Wilders security forums being blocked by malware

Kaspersky issued a "moderate" severity advisory on the "kido" worm...according to their write-up, looks like this forum has caught the attention of the malware creators.... you lot should be proud this place is that popular


http://www.viruslist.com/en/viruses/encyclopedia?virusid=21782725

 

It's a variant of Conficker/Downadup worm, already isolated at the end of December. It blocks DNS queries to various security related websites.

 

Hooray!

 

SSupdater anyone?

 

F-Secure have a few writeups in their blog about the Conficker/Downadup/Kido worm. (See http://www.f-secure.com/weblog)

 

Whippy........bravo............

I am sooooooooooo unlucky that I didn't got hit by the malware.
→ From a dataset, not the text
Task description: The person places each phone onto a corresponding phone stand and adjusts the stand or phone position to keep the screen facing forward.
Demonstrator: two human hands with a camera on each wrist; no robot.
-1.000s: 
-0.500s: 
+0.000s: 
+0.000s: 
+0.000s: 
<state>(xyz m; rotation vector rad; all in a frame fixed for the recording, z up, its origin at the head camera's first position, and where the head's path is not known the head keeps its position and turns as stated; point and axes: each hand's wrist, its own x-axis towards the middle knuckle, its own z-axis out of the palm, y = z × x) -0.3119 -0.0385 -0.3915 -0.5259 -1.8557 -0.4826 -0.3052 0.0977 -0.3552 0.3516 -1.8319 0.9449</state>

I would love to. You know, whenever my PC gets infected I get a warm fuzzy feeling.

@Baz_kasp

Just count your blessings.

 

Does it block DNS look-up by inserting an entry into your hosts file?
If so, OA paid certainly monitors your hosts file to alert you to this.

 

Probably not... the "in" way at the moment is to use ndis to block/reroute requests from what I've read....

 

Don't understand why it disabled System Restore; many people automatically turn to Sys Restore to restore a clean copy. It could just manifest its self within Restore.